# What is needed
Your answer must consist of exactly the lines below, starting with the line with "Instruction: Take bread" and going on through the line with "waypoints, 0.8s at", and nothing else.

== Task input ==

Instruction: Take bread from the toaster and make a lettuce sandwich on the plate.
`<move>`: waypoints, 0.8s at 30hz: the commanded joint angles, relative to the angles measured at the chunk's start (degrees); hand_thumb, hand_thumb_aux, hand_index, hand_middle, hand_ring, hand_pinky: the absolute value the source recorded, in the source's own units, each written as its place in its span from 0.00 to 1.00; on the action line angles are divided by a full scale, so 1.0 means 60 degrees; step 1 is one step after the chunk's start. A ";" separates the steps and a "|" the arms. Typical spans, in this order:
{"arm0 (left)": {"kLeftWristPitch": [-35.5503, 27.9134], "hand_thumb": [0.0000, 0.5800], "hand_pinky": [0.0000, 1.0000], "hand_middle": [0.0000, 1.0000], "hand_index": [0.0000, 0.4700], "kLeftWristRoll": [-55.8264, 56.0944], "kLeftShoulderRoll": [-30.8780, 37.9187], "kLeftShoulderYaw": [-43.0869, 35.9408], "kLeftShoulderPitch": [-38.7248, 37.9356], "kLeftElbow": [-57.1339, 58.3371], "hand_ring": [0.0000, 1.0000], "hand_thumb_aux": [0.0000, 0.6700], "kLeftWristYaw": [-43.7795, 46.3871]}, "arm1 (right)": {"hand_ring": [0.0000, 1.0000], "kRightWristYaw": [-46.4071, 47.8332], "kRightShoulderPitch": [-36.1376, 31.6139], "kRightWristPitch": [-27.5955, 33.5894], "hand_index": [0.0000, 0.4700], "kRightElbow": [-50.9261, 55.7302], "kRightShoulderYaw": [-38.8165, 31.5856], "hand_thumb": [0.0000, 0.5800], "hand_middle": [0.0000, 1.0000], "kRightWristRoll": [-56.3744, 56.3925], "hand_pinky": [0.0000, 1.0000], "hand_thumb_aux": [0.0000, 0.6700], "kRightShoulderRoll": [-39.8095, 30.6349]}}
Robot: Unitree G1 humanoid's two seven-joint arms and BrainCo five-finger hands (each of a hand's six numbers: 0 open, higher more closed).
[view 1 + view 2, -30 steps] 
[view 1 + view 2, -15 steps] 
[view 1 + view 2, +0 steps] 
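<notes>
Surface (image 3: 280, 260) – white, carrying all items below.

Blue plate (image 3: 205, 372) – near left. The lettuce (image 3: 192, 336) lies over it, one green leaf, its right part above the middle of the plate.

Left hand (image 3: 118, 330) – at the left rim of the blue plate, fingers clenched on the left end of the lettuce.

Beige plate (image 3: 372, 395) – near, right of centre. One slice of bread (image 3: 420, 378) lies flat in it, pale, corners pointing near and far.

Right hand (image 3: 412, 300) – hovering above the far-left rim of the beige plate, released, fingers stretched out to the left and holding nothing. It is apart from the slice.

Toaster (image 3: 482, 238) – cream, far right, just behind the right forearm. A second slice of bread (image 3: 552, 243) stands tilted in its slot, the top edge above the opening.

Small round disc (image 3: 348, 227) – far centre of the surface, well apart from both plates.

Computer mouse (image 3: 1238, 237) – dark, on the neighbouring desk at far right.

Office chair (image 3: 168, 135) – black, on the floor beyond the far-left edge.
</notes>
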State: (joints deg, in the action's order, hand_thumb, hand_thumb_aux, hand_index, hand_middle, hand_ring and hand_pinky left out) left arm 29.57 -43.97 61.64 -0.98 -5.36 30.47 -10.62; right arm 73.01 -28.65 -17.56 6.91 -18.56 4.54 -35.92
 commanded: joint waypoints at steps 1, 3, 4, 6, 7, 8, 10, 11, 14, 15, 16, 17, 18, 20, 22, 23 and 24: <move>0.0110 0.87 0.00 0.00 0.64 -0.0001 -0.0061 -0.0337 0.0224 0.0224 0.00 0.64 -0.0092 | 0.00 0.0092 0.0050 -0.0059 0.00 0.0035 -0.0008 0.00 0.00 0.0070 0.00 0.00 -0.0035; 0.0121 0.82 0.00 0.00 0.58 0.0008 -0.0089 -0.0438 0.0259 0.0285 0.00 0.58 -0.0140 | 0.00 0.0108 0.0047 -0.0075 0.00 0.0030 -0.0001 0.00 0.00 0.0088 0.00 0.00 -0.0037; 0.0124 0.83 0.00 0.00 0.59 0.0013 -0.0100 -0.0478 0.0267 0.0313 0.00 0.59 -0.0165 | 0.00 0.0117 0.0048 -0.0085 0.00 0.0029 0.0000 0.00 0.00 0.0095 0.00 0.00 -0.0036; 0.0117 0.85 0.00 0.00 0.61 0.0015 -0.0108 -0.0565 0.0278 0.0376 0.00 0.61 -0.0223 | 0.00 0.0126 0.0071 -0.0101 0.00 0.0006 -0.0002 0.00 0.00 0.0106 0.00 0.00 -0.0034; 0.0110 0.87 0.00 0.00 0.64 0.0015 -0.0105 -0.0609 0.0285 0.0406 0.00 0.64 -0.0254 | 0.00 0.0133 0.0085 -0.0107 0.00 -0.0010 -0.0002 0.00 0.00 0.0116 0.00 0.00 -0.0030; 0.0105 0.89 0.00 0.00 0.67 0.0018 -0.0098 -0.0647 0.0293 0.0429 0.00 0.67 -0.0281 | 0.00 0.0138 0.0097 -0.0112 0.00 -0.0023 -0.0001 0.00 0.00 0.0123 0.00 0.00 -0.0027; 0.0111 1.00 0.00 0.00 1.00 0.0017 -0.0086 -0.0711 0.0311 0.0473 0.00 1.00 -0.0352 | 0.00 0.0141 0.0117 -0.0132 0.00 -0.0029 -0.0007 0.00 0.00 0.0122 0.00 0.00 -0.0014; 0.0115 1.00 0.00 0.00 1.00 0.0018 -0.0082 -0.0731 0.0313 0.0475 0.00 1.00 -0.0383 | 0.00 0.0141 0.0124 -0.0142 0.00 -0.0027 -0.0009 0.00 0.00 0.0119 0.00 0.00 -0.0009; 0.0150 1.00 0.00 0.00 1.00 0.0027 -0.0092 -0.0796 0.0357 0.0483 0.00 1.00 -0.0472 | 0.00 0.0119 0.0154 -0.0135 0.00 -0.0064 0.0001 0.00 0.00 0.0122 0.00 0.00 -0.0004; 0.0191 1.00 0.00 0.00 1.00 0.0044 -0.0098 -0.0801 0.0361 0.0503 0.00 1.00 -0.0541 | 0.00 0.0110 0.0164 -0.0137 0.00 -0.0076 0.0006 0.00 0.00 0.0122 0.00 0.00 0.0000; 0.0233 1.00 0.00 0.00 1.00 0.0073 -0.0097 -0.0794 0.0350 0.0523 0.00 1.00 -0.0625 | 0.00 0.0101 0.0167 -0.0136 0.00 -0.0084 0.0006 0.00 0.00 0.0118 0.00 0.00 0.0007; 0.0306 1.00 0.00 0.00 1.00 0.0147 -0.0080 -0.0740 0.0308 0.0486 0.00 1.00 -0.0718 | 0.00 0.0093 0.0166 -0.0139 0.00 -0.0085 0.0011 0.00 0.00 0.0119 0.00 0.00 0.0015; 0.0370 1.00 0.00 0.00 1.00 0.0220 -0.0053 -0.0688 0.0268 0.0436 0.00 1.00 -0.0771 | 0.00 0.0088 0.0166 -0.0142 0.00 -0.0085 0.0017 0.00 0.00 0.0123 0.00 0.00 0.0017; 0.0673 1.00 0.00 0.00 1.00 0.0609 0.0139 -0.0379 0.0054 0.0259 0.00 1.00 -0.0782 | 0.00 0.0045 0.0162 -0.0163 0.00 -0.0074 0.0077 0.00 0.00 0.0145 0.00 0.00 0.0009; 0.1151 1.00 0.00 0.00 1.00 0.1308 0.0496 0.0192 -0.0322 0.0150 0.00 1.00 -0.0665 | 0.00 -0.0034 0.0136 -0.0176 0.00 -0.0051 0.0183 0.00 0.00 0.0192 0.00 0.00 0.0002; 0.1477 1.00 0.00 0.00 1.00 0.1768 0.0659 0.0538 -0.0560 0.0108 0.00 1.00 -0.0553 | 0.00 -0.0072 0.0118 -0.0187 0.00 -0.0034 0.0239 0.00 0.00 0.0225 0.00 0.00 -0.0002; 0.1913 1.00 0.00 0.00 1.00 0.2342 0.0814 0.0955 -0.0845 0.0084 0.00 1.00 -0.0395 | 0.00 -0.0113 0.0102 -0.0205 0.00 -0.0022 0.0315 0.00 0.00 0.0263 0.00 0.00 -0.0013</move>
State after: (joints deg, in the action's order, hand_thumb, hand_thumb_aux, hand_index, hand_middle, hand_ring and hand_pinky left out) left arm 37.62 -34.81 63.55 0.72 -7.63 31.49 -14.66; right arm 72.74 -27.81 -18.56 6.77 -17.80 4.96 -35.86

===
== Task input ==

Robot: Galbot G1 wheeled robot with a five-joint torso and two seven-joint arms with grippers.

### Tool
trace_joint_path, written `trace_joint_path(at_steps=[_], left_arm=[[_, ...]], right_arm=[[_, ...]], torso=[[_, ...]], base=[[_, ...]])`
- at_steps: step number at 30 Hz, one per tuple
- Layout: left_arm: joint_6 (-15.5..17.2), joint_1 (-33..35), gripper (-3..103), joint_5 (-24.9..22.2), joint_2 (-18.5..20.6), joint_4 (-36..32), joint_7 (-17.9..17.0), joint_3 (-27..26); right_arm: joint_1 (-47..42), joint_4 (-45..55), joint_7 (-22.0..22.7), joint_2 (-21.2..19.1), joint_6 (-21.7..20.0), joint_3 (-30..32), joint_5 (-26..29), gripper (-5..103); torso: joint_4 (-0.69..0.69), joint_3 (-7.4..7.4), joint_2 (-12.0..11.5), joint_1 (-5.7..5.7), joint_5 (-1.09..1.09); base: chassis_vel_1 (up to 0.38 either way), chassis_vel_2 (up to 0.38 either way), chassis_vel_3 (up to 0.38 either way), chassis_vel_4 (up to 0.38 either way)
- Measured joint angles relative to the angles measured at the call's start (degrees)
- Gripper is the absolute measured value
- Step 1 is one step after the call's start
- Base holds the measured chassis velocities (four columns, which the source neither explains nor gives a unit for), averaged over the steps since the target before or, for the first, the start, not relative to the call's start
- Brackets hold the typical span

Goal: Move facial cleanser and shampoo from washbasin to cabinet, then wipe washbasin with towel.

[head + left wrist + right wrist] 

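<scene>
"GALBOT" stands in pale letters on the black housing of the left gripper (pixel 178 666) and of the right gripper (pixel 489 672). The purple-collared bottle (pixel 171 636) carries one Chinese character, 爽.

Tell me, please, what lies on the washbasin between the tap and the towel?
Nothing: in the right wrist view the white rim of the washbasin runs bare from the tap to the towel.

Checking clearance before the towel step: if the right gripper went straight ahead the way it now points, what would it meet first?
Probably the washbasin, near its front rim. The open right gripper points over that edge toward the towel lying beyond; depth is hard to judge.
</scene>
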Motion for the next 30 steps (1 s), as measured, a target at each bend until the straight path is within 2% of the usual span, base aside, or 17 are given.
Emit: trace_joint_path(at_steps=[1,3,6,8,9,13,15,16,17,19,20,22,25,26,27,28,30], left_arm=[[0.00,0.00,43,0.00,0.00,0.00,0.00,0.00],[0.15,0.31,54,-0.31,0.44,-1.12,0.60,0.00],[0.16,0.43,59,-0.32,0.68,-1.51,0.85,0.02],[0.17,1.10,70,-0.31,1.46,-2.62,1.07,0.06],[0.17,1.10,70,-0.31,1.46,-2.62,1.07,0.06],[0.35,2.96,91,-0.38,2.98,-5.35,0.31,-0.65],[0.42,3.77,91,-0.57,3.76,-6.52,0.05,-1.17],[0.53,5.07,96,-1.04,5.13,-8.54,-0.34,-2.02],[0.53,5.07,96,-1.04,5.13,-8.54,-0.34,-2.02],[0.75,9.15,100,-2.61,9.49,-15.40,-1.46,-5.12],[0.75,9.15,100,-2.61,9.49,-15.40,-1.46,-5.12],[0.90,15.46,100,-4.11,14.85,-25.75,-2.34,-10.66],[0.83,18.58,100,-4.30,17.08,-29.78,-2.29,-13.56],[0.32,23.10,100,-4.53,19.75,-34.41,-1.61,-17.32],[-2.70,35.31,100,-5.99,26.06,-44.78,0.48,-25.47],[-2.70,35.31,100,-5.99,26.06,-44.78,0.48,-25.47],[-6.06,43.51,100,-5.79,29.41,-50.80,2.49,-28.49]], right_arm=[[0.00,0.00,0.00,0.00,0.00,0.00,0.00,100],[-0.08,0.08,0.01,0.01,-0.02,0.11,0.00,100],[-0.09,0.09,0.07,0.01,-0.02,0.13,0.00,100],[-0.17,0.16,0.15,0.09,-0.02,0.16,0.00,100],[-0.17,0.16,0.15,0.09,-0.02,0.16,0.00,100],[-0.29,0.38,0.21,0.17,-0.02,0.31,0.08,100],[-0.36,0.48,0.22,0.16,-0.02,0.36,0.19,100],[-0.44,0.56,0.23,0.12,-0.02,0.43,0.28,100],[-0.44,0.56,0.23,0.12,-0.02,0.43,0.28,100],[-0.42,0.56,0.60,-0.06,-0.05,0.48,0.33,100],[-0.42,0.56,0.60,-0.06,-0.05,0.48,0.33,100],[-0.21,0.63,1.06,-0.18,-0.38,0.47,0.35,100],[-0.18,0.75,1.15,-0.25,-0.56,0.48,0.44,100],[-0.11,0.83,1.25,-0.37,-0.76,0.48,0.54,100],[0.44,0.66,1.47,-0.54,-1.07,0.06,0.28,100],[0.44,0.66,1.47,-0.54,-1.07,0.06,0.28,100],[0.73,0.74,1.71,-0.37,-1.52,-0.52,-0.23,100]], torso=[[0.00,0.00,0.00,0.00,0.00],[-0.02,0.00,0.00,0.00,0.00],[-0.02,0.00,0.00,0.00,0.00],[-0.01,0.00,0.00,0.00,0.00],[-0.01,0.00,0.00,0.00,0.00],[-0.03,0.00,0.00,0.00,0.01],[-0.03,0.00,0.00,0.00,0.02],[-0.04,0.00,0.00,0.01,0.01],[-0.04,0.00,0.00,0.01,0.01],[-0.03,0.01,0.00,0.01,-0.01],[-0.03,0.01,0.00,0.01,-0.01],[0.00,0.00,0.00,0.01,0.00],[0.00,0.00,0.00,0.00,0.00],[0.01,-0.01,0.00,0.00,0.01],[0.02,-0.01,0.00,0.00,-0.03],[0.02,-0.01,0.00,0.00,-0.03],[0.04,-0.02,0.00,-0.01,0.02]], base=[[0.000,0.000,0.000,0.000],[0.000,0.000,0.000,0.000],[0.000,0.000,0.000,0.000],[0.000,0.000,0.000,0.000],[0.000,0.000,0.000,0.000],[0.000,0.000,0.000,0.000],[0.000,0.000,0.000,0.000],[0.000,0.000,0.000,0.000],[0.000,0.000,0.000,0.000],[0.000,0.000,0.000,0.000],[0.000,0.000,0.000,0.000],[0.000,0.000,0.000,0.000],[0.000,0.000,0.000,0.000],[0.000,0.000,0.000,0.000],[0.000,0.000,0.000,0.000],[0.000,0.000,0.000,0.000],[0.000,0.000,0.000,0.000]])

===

# Solution for this exercise
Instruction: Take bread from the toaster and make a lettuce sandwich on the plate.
`<move>`: waypoints, 0.8s at 30hz: the commanded joint angles, relative to the angles measured at the chunk's start (degrees); hand_thumb, hand_thumb_aux, hand_index, hand_middle, hand_ring, hand_pinky: the absolute value the source recorded, in the source's own units, each written as its place in its span from 0.00 to 1.00; on the action line angles are divided by a full scale, so 1.0 means 60 degrees; step 1 is one step after the chunk's start. A ";" separates the steps and a "|" the arms. Typical spans, in this order:

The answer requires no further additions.